And this is more or less what you are going to do in the search part with the frameworks that you choose to compare. And for Selenium, starting with Selenium. Selenium is a framework that is here for a long time, and this means that Selenium has a large community supporting it. And you will not be alone working because you will have a Stack Overflow to help you with a large group of people that can help you.
And overall, it is a really good framework, but it will need third parties to work with certain types of tests. So Selenium automates the browser. So it simulates a real browser interaction, meaning that if you need to do API testing, you will need to integrate with a third party to have the API testing. And since Selenium does not support by itself parallel testing, you will need to integrate with Selenium Grid and a cross-browser tool to make it work. And for me, the most downsides for Selenium is it does not have an in-built report tool, so you will need to have a third party like X-Ray or Test Rail, that I'm going to talk a little bit in the end, to support this. And it does not support iframes or popups. So, if your application depends on third party iframes, Selenium is going to be a really not go-to framework. But, if this is something that you can live without, Selenium is really really good to work with a large set of tests, but, like I told you, it will need third parties integration for some type of test, and this will make it more difficult to work in the beginning. I'm not saying that it's impossible because nothing is impossible, but, you will need to have some experience and some expertise to understand what are the workarounds that you need to do here, okay.
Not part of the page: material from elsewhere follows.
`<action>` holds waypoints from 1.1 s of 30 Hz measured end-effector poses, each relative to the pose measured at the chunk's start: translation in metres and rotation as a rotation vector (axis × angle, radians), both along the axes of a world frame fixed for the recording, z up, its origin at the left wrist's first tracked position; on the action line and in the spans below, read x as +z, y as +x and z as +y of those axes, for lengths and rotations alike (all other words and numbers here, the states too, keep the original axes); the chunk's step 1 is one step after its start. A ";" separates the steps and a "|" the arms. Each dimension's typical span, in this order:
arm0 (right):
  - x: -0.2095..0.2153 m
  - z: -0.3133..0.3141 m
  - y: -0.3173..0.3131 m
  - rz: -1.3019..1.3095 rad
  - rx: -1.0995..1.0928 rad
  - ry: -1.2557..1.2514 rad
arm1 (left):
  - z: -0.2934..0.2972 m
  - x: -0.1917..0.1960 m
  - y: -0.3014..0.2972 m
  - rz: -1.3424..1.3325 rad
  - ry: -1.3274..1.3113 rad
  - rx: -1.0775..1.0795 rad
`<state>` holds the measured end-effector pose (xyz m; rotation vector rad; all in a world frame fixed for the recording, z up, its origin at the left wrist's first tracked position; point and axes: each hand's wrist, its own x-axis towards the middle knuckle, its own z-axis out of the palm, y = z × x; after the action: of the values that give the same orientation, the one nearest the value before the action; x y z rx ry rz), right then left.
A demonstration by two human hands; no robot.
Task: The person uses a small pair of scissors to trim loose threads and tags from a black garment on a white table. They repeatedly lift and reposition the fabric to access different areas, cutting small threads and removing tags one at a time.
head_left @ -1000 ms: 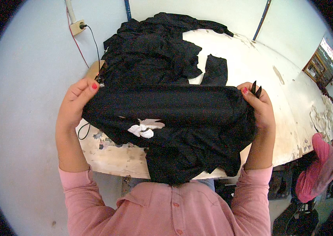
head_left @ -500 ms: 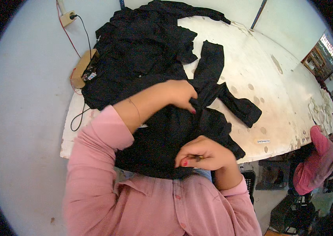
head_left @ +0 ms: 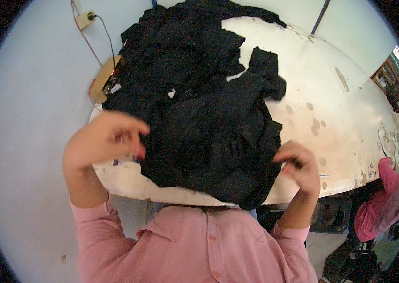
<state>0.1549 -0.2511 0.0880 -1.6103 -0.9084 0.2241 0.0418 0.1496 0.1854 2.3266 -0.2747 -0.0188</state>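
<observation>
A black cloth garment lies spread and wrinkled at the table's near edge, its lower end hanging slightly over. At its left side is my left hand, blurred by motion, with thumb and fingers closed on the cloth's edge. My right hand pinches the opposite edge with curled fingers. A small dark thing shows within the right hand's curled fingers, too blurred to name. Beyond the garment, a heap of more black garments covers the table's far left, and the two run together without a clear border.
The pale, stained table extends to the right. A power strip box with cords sits by the left wall, below a wall socket. White cloth lies at the far right, near another person's pink sleeve.
My hands have moved apart, the left one leftward and the right one to the right and up. The garment is now spread wider, and its loose sleeve-like strips no longer stick out to the right.
</observation>
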 end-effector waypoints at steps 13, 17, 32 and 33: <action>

So, it is a good tool. If you want something easier to start with, let's move on to the other tool and understand what are the differences here. So, with Cypress, Cypress is a all-in-one tool, meaning that you can have the development team doing unit testing and you doing the other types of tests in your site, and have the whole team working with the same framework, and this is cool because you can take it out with each other and try to understand and review code from each other, and it is very complete, it has an in-built report, you don't need to integrate with any third parties here, but the downside is that you only work with JavaScript here and it does not support parallel testing and multitap testing, meaning that if you need to have certain types of configurations that need to be run at the same time, for example, if you want to have a browser with a device and various configurations about this, you will need to run them separately. So, it will be a very huge time running the test case. If you need to have various set of configurations here, various environments running at the same time, you need to consider if Cypress is going to be a good tool for you. But for starters, and for a small medium group of tests, Cypress is really good. It's a very simple tool to work with if you work with javascript, of course. It's a very simple tool to work with and it has a lot of documentation, the community is growing so you will have help for with Stack Overflow for any type of data that you need. But it has its downsides, just like all frameworks that you will encounter here.
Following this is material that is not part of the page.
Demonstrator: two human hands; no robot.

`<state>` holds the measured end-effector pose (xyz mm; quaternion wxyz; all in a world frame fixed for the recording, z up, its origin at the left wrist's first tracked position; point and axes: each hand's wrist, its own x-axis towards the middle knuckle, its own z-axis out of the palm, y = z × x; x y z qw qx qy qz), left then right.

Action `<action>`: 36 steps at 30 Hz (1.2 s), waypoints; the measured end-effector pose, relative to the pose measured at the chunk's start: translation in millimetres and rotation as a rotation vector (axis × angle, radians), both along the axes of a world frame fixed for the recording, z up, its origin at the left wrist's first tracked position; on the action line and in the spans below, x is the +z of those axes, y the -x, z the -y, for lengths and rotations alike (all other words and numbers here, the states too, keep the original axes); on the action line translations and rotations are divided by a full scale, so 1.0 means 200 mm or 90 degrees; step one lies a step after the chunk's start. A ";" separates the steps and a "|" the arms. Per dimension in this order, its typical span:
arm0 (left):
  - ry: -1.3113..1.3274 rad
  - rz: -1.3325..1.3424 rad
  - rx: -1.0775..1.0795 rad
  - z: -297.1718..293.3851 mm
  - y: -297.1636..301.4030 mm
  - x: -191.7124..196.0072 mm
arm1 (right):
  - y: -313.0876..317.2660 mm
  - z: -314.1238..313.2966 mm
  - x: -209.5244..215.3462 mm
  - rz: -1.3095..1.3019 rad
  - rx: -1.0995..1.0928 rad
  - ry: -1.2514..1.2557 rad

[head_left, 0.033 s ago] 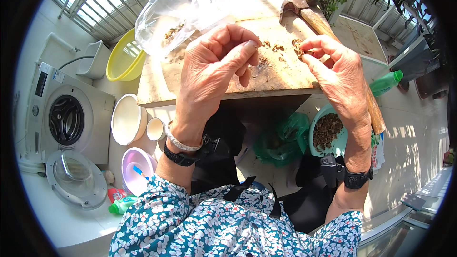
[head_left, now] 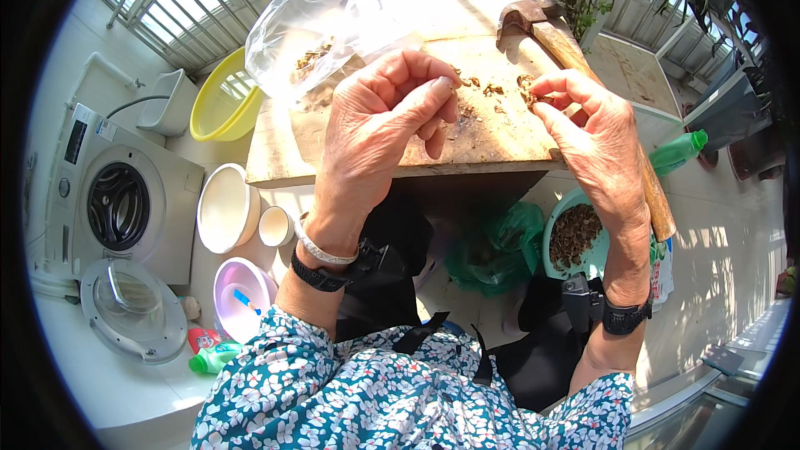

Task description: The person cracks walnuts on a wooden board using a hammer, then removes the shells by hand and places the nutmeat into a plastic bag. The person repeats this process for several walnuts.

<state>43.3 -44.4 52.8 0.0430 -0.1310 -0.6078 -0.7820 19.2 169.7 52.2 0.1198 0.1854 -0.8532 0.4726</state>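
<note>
My left hand is held over the front part of a wooden board, thumb and forefinger pinched together. Whatever is between those fingertips is too small to make out. At the board's right side my right hand pinches a brown, curled nutshell piece between thumb and forefinger. Several small brown fragments lie between the hands. A hammer with a wooden handle rests along the board's right edge, its head at the back. Behind my left hand sits a clear plastic bag with brown pieces in it.
Below the board at right stands a light green basin of brown shells, beside a green plastic bag. Yellow, cream and lilac basins line the left, near a washing machine with its door open. A green bottle is at right.
The whole view has shifted slightly, with the board and basins a little further right. Both hands keep nearly the same pose.
</note>
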 end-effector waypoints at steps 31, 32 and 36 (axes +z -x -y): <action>0.707 -0.458 0.350 0.07 0.07 0.05 | 0.01 -0.02 -0.01 0.003 -0.002 0.033; 0.790 -0.385 0.370 0.06 0.10 0.03 | 0.01 -0.02 0.00 0.000 -0.006 0.024; 0.738 -0.352 0.222 0.06 0.13 -0.01 | 0.01 -0.02 0.00 0.004 0.000 0.038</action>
Moving on to Playwright, Playwright is a fair new framework. The first time that I heard about it it was here in 2020, if I'm not mistaken, and it is, I think, the most complete of the three. You can have all types of tests running in Playwright, it supports parallel testing so you can have various sets of configurations and environments running at the same time. It has context isolation so you can have tests for new tabs and clicks open in a new tab, it can capture videos and screenshots so you can have visual testing in comparison. But it is a new framework so be aware there are some types of features that are not completely developed so if you look for a framework that is settled, maybe playwright is not the go-to. And since it is a new framework, the community is not very large compared to the other two, so you will need to have some experience with coding and expertise, programming and searching for things because you are going to be a little bit alone in this. You will have the community of playwrights taking doubts, but Stack Overflow is not really filled with questions and answers for how to move with playwrights. So, be aware that you will need to take a lot of time trying to move with playwrights and documentation is a bit confused because since it does a lot of things it's kind of messy to work around with.